Software & Apps

Take the pedals off the bike

Apparently if you want to teach kids how to ride a bike you have to take the pedals off first, and now my mind will never change.

Two bicycle pedals
Bicycle pedals (photo by me)

I have recently been trying to teach my youngest daughter how to ride a bike without training wheels. I did it the usual way – sit him on the seat while I held the handlebars and ran beside him, then let go of the bike and watch him panic, freeze, fall over, and kick the bike in frustration.

We only have to do this about thirty times and he’ll fail, right?

I mean, that’s how I learned to ride a bike, as well as everyone I know. Unfortunately, it didn’t work very well. My daughter was getting more and more frustrated, and I thought we just had to make do until one day it clicked. My wife thought there must be a better way we were lost, so she started googling.
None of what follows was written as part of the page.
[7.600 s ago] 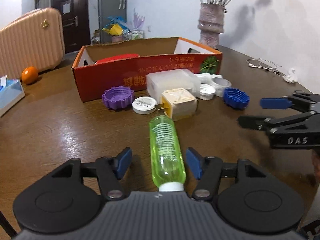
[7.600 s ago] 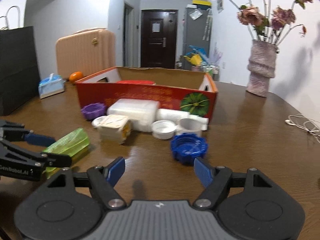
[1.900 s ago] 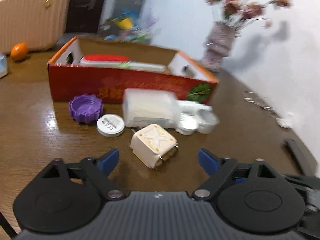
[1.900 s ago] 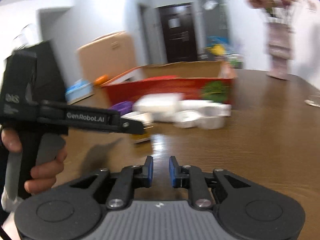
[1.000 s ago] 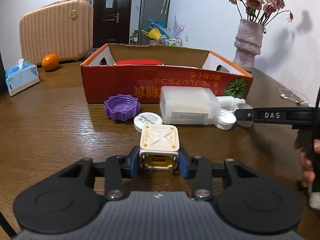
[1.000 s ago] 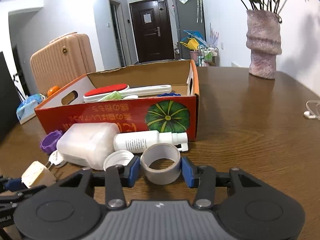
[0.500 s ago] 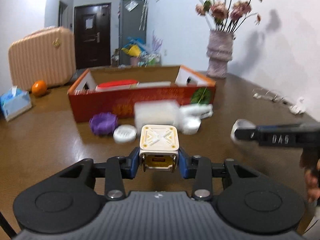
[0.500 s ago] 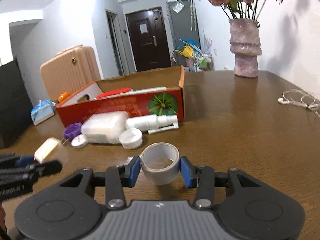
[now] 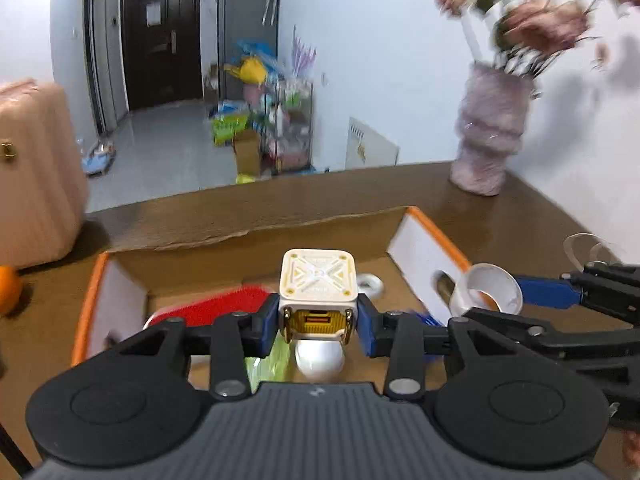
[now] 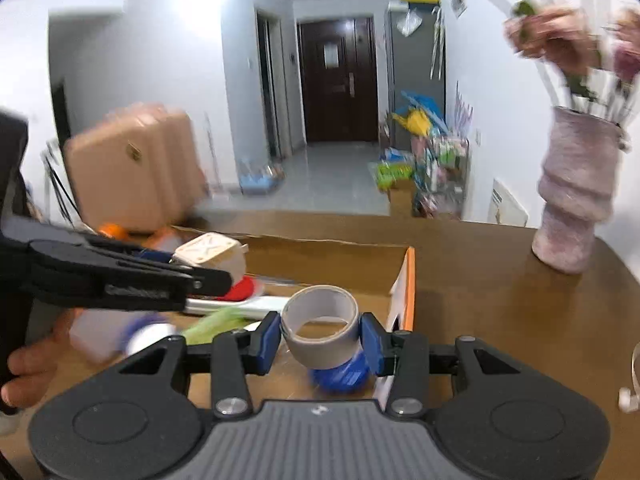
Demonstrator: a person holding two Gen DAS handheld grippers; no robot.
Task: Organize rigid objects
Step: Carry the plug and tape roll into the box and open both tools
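My left gripper (image 9: 318,322) pinches the cube charger (image 9: 318,282) by its flat sides, over the cardboard box (image 9: 256,232). It seems light and stiff. At three o'clock, my right gripper (image 10: 320,336) squeezes the tape roll (image 10: 320,322); its rim could slip.

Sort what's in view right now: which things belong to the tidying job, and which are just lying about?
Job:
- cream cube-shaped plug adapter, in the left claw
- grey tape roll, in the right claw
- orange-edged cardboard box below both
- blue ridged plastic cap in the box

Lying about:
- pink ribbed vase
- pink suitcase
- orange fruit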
Turns out there’s a better way: remove the bicycle pedals.

What?

No one told me this. No one I know has ever done this to their children. I have not had contact with this information in my entire life.
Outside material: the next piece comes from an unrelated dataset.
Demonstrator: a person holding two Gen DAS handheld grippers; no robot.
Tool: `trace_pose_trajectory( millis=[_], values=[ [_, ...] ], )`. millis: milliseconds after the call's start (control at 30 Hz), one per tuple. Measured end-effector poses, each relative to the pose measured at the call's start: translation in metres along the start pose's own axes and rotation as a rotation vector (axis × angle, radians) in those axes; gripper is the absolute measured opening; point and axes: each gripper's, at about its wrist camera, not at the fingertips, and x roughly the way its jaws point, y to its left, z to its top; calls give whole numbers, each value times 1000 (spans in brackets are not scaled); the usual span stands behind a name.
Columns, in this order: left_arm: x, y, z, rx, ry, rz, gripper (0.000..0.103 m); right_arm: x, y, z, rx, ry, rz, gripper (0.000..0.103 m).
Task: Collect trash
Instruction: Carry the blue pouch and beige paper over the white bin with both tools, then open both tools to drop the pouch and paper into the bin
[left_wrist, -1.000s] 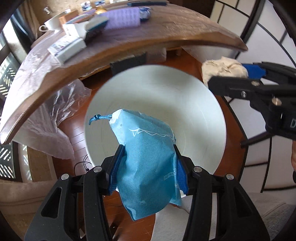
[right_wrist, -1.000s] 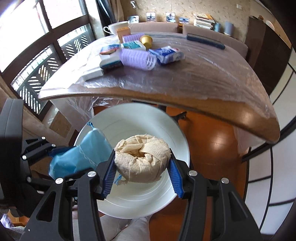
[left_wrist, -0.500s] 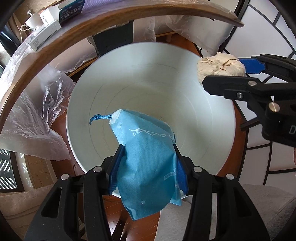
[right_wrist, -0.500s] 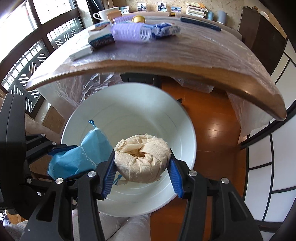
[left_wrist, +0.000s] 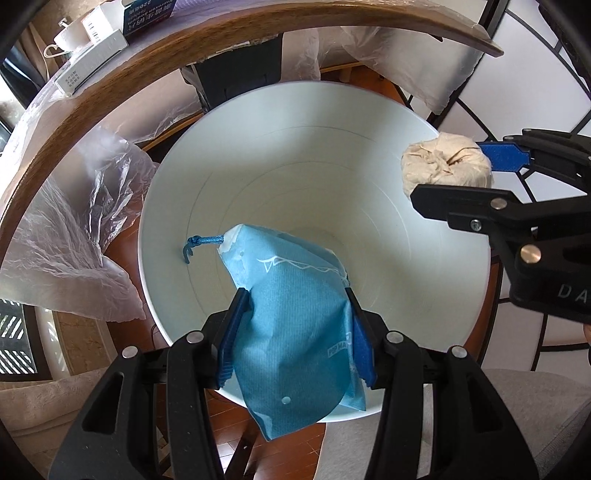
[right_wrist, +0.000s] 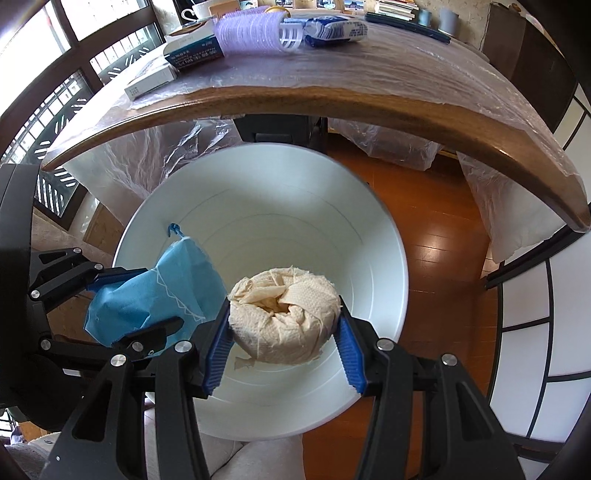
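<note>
A: Nearest the left wrist camera, the left gripper (left_wrist: 295, 332) is clamping a blue paper pouch (left_wrist: 291, 325) between its blue pads (left_wrist: 229, 336), with the pouch's knotted blue drawstring (left_wrist: 199, 242) sticking out ahead. Is it sitting over the bin?

B: Yes, it is hanging above the open mouth of the white bin (left_wrist: 177, 177), toward the near-left part of the rim. The right gripper (right_wrist: 282, 332) is squeezing a crumpled beige paper-towel wad (right_wrist: 284, 317) and is hanging over the bin (right_wrist: 384, 266) too, closer to the middle.

A: What is worrying you?

B: The pouch is sagging low past the near rim in the left view, so on release its tail may be catching the edge and tipping out onto the wooden floor (right_wrist: 436, 258). The two grippers are also working close together, so they could be knocking into each other.

A: Anything inside the bin?

B: I am seeing only bare white walls; the bottom is partly hidden behind both pieces of trash, so I cannot tell.

A: And farther off?

B: The plastic-covered wooden table (right_wrist: 369, 99) is overhanging the bin, carrying a lilac roller-like item (right_wrist: 247, 31), a blue-and-white packet (right_wrist: 334, 31) and small boxes (right_wrist: 151, 79).
</note>
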Motion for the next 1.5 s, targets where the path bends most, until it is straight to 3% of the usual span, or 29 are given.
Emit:
trace_pose_trajectory(
  millis=[633, 967, 1200, 1300, 1500],
  values=[
    [15, 8, 3, -30, 20, 32, 52, 13, -4, 6, -22, 49, 10, 51],
    [17, 21, 8, -76, 20, 44, 63, 19, -10, 8, -21, 63, 9, 54],
    [9, 30, 10, -116, 23, 68, 70, 18, -14, 11, -22, 54, 15, 70],
    [-1, 32, 10, -132, -8, 89, 84, 9, -16, 14, -24, 19, 24, 86],
    [-31, 40, 10, -182, -75, 104, 86, -15, -18, 22, -57, -48, 22, 89]
  ],
)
And you know what? It works perfectly.

You give your child a pedal-free bicycle and tell them to straddle the seat with their feet touching the ground. Then you tell them to just run the bike forward. Then, once they have enough speed, they should lift their legs and try to shore. At first they can only manage half a second, but that soon becomes a full second, then two seconds, then three, and then they can coast a whole block. Not every child masters it in a day, but it is much easier and less scary to learn than the old way.
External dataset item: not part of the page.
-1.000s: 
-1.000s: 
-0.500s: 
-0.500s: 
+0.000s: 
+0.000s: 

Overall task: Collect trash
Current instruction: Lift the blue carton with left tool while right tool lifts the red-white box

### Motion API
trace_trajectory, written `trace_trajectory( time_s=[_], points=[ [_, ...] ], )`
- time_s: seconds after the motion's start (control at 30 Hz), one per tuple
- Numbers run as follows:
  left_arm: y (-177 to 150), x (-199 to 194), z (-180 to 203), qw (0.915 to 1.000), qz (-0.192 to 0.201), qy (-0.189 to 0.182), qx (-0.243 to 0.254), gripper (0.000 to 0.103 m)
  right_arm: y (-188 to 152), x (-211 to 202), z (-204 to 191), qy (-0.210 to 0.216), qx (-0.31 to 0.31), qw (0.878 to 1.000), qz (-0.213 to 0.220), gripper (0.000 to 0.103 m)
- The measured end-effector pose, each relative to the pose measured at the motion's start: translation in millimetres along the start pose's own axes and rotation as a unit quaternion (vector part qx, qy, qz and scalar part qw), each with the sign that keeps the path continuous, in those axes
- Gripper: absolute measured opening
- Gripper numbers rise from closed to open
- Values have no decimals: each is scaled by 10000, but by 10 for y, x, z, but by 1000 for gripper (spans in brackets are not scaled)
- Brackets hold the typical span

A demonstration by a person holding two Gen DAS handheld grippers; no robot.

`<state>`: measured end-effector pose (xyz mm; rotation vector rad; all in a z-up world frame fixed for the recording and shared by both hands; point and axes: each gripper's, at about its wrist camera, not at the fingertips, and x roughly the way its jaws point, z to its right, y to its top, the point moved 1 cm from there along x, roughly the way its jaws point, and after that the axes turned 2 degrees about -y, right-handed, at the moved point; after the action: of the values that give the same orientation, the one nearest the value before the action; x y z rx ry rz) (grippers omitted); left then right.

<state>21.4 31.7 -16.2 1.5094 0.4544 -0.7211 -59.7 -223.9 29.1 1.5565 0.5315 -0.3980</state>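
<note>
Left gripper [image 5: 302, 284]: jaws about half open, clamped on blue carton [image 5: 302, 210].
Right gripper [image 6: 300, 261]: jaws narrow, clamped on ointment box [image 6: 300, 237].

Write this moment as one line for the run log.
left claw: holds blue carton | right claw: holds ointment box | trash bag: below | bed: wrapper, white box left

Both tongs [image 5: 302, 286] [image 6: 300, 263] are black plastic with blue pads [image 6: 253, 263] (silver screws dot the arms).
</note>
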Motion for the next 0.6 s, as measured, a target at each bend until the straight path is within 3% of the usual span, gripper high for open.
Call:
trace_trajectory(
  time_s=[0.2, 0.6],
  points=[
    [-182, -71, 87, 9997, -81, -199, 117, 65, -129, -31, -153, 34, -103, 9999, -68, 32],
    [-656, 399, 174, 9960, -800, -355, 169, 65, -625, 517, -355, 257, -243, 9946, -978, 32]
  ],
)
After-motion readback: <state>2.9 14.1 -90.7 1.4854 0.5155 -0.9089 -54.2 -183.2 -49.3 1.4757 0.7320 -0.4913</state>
When the child can confidently accelerate the bike and ride straight, you simply return the pedals. They quickly learned to pedal, and poof! Now they can ride bikes.

This method is excellent because it teaches the most important and basic skill first – balance, and saves pedaling to maintain speed later. Bicycles achieve balance by gyroscopic effectsomething with angular momentum and physics or whatever. The faster the wheels, the stronger they are. It is deeply counterintuitive to children that going slow feels “safe” and going fast feels “scary.” Removing the pedals allows them to explore this mysterious new truth about the world in a simpler and less intimidating way.

EDIT 1/14/2025: this article went viral on hacker news and now I have a bunch of comments telling me the above is wrong; mea culpa, I’m not good at physics at all and obviously copy-pasting the explanation from the first hit on google for “how do bicycles stay upright” is not reliable in 2025. All I want to say is that there’s something mysterious and ineffable about balancing a bike when you’re young that’s hard to master when you’re also trying to get a grip on pedaling, and your every instinct is to brake. every time you get scared, that immediately knocks you out.

Once they’ve been acquired, adding pedaling to the mix is ​​easy. But if you rely on the traditional method, a child will not make any progress until the first time they manage two lessons simultaneously; a method that is more expensive in time, sore knees, and tears.

Okay, cool, we found a neat trick for making cycling easier, but if I’m being honest, “breaking down complex tasks into simpler ones” isn’t exactly a revelation of basic pedagogical principles for me.

But what is that was a revelation removing the pedals another option.

From now on, whenever I try to learn something (or teach it to others), the first thing I ask myself is, “How do I get the pedals?”